[GIVEN DATA]

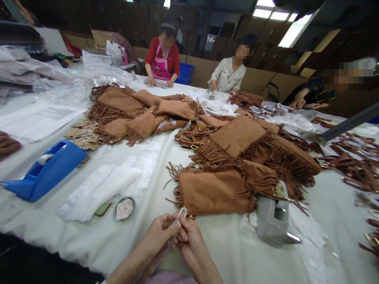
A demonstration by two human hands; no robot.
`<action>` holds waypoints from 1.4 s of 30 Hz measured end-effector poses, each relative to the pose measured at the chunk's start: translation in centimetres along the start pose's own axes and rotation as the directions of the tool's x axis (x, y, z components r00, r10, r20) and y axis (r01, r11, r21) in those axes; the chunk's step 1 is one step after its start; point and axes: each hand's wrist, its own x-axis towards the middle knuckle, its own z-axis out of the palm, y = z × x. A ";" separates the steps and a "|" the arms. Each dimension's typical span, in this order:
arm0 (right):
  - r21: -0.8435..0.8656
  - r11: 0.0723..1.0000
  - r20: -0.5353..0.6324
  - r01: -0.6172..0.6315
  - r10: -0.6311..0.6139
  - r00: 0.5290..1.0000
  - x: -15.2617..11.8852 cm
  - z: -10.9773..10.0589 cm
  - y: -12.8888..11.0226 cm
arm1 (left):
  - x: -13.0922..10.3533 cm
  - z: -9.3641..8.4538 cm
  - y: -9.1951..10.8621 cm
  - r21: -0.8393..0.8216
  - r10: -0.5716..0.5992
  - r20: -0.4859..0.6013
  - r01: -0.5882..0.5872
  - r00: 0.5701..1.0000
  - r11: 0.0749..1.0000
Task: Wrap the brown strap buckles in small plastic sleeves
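My left hand (162,229) and my right hand (190,233) meet at the front of the table, fingertips pinched together. Between them is a gold-coloured metal clasp (180,213) with a bit of clear plastic on it. A pale strip trails down from the fingers between my forearms; its kind is unclear. Just beyond my fingertips lies a flat brown suede bag (211,193) with fringe along its edges. Behind it are heaped more fringed bags (239,134), with straps and metal hooks among them.
A blue tape dispenser (50,169) stands at left, a grey one (274,221) at right. White tissue strips (99,189) and a small round dish (124,209) lie left of my hands. Brown straps (352,157) spread at right. Several people work across the white-covered table (142,244).
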 end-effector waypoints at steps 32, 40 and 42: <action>-0.519 0.836 0.015 0.178 -0.199 0.980 0.8 -0.3 -2.0 | -1.1 -1.1 2.8 0.114 0.027 0.030 -0.030 0.999 0.993; -0.495 0.867 -0.272 0.060 -0.220 0.937 0.1 -4.3 -2.0 | -0.2 -2.3 2.7 -0.133 -0.135 0.145 0.155 0.980 0.979; -0.497 0.865 -0.269 0.065 -0.225 0.936 0.0 -4.3 -1.4 | 0.0 -2.6 2.8 -0.153 -0.172 0.170 0.199 0.970 0.968</action>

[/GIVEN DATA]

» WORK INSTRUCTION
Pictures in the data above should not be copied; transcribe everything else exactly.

» SOLVED PROBLEM
A demonstration by two human hands; no robot.
`<action>` holds waypoints from 1.4 s of 30 Hz measured end-effector poses, each relative to the pose measured at the chunk's start: translation in centimetres along the start pose's own axes and rotation as the directions of the tool's x axis (x, y, z components r00, r10, r20) and y axis (r01, r11, r21) in those axes; the chunk's step 1 is one step after its start; point and axes: each hand's wrist, its own x-axis towards the middle knuckle, its own z-axis out of the palm, y = z × x. A ";" separates the steps and a "|" the arms. Each dimension's typical span, in this order:
arm0 (right):
  - r21: -0.8435..0.8656
  - r11: 0.0723..1.0000
  - r20: -0.5353..0.6324
  - r01: -0.6172..0.6315
  - r10: -0.6311..0.6139
  - r00: 0.5290..1.0000
  - x: -15.2617..11.8852 cm
  - z: -10.9773..10.0589 cm
  - y: -12.8888..11.0226 cm
arm1 (left):
  - x: -13.0922..10.3533 cm
  - z: -9.3641..8.4538 cm
  - y: -9.1951..10.8621 cm
  - r21: -0.8393..0.8216
  - r10: -0.5716..0.5992
  - r20: -0.4859..0.6013
  - r01: -0.5882..0.5872
  - r00: 0.5701..1.0000
  - r11: 0.0749..1.0000
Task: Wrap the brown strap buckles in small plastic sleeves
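My left hand (162,229) and my right hand (190,233) meet at the front of the table, fingertips pinched together. Between them is a gold-coloured metal clasp (180,213) with a bit of clear plastic on it. A pale strip trails down from the fingers between my forearms; its kind is unclear. Just beyond my fingertips lies a flat brown suede bag (211,193) with fringe along its edges. Behind it are heaped more fringed bags (239,134), with straps and metal hooks among them.
A blue tape dispenser (50,169) stands at left, a grey one (274,221) at right. White tissue strips (99,189) and a small round dish (124,209) lie left of my hands. Brown straps (352,157) spread at right. Several people work across the white-covered table (142,244).
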 end-effector waypoints at steps 32, 40 and 42: <action>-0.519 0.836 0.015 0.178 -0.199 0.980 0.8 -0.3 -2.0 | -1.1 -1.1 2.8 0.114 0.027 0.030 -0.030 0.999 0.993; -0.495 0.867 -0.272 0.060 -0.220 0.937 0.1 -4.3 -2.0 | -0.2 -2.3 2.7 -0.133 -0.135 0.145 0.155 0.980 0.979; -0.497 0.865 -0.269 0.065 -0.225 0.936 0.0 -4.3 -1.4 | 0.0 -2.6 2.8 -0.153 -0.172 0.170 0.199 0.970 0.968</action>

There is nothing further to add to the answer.